Она как-будто больше расслабилась и снова стала смотреть на меня.
- Спасибо. Я практиковалась. Почти каждый день, у меня была подруга, и под конец мы с ней часто разговаривали именно по-русски, специально, чтобы восстановить… эээ… словарный запас, да, - она кивнула мне, когда я подсказал ей эти два слова, - А сначала я все больше наоборот, по-английски старалась говорить, чтобы научиться.
- Долго вы там были?
- Шесть лет, - ответила она. Я поднял брови, - Да, с пятнадцати лет, представляете? – она немного грустно улыбнулась и наклонила голову над столом, - Я папу не видела уже больше двух лет, по-моему, мама еще часто приезжает…
Она внезапно как будто смутилась откровенности и замолчала, взяв стакан с трубочкой.
Я сидел и демонстративно качал головой. Последнюю ее фразу я расслышал плохо...;
- А вы…, чем же это занимались там, если не секрет? Да еще и в таком возрасте.
- Э-э, я, ну как бы сказать… Пыталась одежду показывать, ну и фотографироваться тоже.
- А! Понятно!
- Да, - она улыбнулась.
- Кстати, может быть перейдем на ты? – я произнес эту фразу так, как и должен был, - Не против?
- Нет, - чуть помолчав и глянув на меня, ответила она мгновенно изменившейся интонацией. Очевидно, слова эти ей приходилось слышать очень часто, на разных языках и от самых разных людей. Впрочем, именно так и нужно было мне сейчас, я внутренне улыбнулся и похвалил себя.
- Тебя как зовут?
- Полина. А тебя?
- Андрей. У тебя красивое имя. Действительно, и довольно редко встречающееся.
- Спасибо. Мама постаралась, это была ее идея. Папа хотел назвать Сашей, ему очень нравится, когда так зовут женщин. А мне не очень…

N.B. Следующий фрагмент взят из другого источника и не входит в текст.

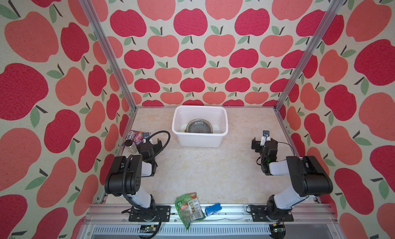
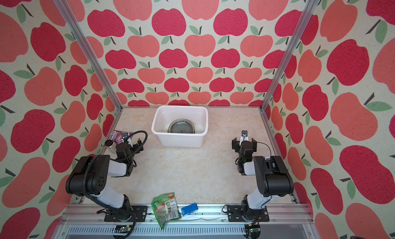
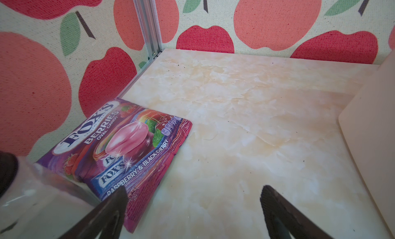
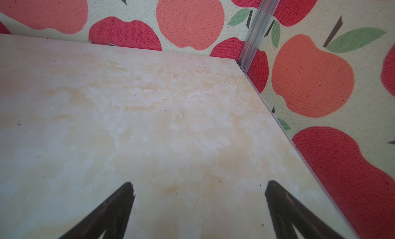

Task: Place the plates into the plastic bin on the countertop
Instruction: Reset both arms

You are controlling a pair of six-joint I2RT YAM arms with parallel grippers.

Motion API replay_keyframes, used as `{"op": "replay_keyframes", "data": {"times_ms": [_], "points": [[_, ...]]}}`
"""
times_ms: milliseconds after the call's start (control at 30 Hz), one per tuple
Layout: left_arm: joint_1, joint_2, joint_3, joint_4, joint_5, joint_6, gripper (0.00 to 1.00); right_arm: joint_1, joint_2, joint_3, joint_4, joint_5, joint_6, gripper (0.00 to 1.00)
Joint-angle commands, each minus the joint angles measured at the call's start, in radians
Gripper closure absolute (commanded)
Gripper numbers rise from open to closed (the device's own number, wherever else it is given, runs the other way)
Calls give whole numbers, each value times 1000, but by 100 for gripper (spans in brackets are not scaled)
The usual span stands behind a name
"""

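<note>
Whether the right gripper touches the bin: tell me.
Apart. The right wrist view shows the right gripper open over bare countertop; in a top view, countertop separates it from the bin.

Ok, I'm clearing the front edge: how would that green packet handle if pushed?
The green packet looks crumpled and flat, so probably floppy and light. It lies across the front rail, so a push might slide it off.

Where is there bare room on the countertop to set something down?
Free: beige marble countertop between white plastic bin and green snack packet, also ahead of right gripper. Crowded: purple candy bag and clear jar by left gripper.
</note>
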Motion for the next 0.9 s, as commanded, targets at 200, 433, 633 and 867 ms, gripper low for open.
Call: {"op": "replay_keyframes", "data": {"times_ms": [200,433,633,867], "points": [[-2,0,22,-13,-7,2,1,8,11,-10,43,-21,-1,1],[-1,0,25,-19,-7,3,1,-25,1,7,-9,-94,22,1],[0,0,25,-20,-5,2,1,-30,3,16,-26,-102,23,1],[1,0,26,-20,-4,1,1,-60,-9,26,-66,-260,12,1]]}}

- А, кстати, маленькое имя твое как звучит? Поля? Или, может быть, Лина? – я взял стакан и медленно отпил из него длинным глотком.
- Не-ет, не Лина. Поля.
- Поля?
- Ага… - она смущенно улыбнулась, но тут же оживилась, - А я вот знаю, что Андреев иногда зовут Дюшами!
- Да-а?!
- Да. У меня есть один знакомый, в … , кстати, его мама и вообще все родные так зовут. Так смешно, мальчику уже за двадцать пять лет, а он все Дюша… - она засмеялась, смотря на меня, не отрываясь.

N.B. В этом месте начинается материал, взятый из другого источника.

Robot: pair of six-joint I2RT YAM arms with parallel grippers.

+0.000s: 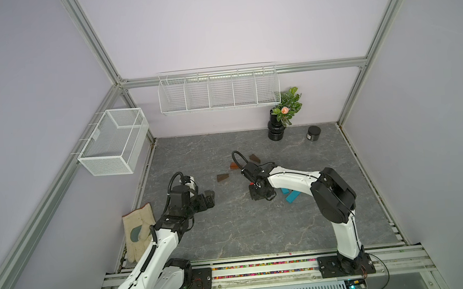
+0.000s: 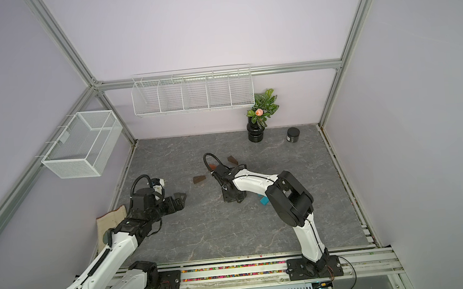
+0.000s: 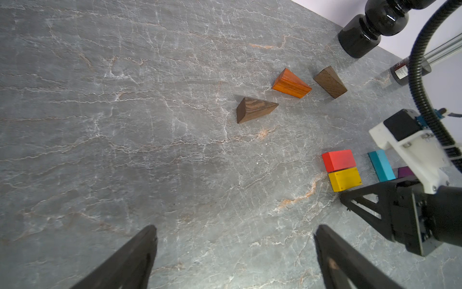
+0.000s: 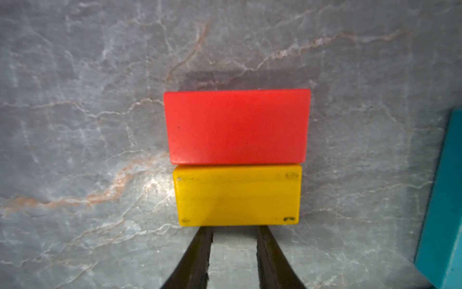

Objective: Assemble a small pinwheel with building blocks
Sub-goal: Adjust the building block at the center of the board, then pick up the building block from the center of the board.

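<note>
The red block (image 4: 236, 126) and the yellow block (image 4: 237, 196) lie flat side by side, long edges touching, as a square. My right gripper (image 4: 235, 229) points down at them. Its fingers stand a narrow gap apart, with bare table between them and the tips against the yellow block's near edge. A teal bar (image 4: 445, 212) lies beside them, and a purple wedge (image 3: 403, 171) peeks out by it. Three brown wedges (image 3: 255, 108) (image 3: 291, 83) (image 3: 330, 81) lie loose farther back. My left gripper (image 3: 235, 232) hovers wide open over bare table, well left of the blocks.
A black vase with a plant (image 1: 275, 129) and a black round jar (image 1: 314, 133) stand at the back right. A cloth glove (image 1: 138, 228) lies at the table's left edge. White wire baskets (image 1: 219, 91) (image 1: 114, 141) hang on the walls.
</note>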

- Вот только попробуй вот обратиться ко мне таким образом, вот только попробуй!..
Она шутливо возмутилась своим видом, но сразу же засмеялась и потрогала большой узел волос на затылке. Она еще больше раскраснелась, и румянец никак не сходил с ее щек. Когда я смотрел на нее, она отводила глаза и бросала взгляды на все что угодно, кроме меня, даже когда говорила мне что-то, но как только я, в свою очередь, утыкался в тарелку или в стол, ее глаза ощутимо царапали мои щеки и виски.
- А в Москве ты долго была?
- Нет, совсем нет.
- У тебя есть там знакомые вообще?
- Да, а как же! – она посмеялась, - А как же. Вот меня сегодня провожали как раз, очень даже бурно.

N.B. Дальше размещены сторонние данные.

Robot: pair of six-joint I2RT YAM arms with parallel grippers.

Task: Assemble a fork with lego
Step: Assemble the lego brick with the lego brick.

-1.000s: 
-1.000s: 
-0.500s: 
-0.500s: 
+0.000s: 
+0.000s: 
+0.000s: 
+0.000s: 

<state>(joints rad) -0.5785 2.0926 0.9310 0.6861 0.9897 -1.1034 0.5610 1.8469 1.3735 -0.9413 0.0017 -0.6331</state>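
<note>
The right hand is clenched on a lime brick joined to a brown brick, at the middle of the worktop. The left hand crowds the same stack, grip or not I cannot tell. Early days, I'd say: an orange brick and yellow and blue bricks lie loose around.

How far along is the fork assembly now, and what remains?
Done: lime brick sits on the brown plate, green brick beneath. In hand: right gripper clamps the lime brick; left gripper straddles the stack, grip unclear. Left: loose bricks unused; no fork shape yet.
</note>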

- Это я как раз по-моему даже вижу…
Она покраснела еще пуще, но, видно, заметив за собой это, быстро оправилась и весело и возмущенно просмеялась:
- Ты злой, ты злой!
- Ну почему сразу злой? Наоборот, только радуюсь за тебя.
Она не стала отвечать и помешала трубочкой в своем стакане. Я отклонился на спинку сиденья и продолжал смотреть на нее. Нереальность происходящего все сильнее изумляла меня.
...Сидел за столиком ресторана, пусть и вагонного, и болтал с красивой-прекрасивой девчонкой, заставлял ее краснеть, смешил ее, задавал ей вопросы, рассказывал о себе. Бог мой, если бы только я мог сейчас взглянуть на себя со стороны! Так ли представимо все это было еще совсем недавно, когда, из последних сил борясь за себя с самим собой, я едва-едва переставлял ноги по асфальту, так ли представимо?
Мне захотелось курить, и я вспомнил, что девушка.
- Идем покурим?
Она посмотрела на меня и порылась в сумке.
- Ага, пойдем.
Мы встали из-за стола и направились к тамбуру. Я пропустил ее вперед, она подняла плечи и сложила крест-накрест руки на груди.
Мы вышли в тамбур, где стало еще холоднее, встали напротив друг друга у одного окна, и я предложил ей сигарету.
- Ты куришь женские сигареты? – спросила она, взяв одну.
- Почему женские? С каких это пор эти стали женскими сигаретами?
- Ну, у них такой белый фильтр… - она как-то снизу посмотрела на меня, не только в глаза, но скользнув взглядом ото лба к щекам.
- Кстати, знаешь, на кого ты похож? – мягко спросила она.
- На кого? На крокодила? - я стал искать зажигалку по карманам.
Она улыбнулась, отвернулась к окну и выпустила дым тонкой струйкой.
- Нет. На … Знаешь такого? Актер известный…
- Знаю. Никогда не считал себя похожим на него. Да и никто мне не говорил этого.
Она помолчала и перестала улыбаться.
- Ну, мне так кажется…, - она немного смутилась и сразу перевела тему, - Из моих знакомых, просто, никто такие не курит. По крайней мере ни у кого не видела.
Я пожал плечами.
Я глубоко затянулся и выпустил дым, стараясь, чтобы он не попал на нее. Она молчала и смотрела куда-то себе под ноги.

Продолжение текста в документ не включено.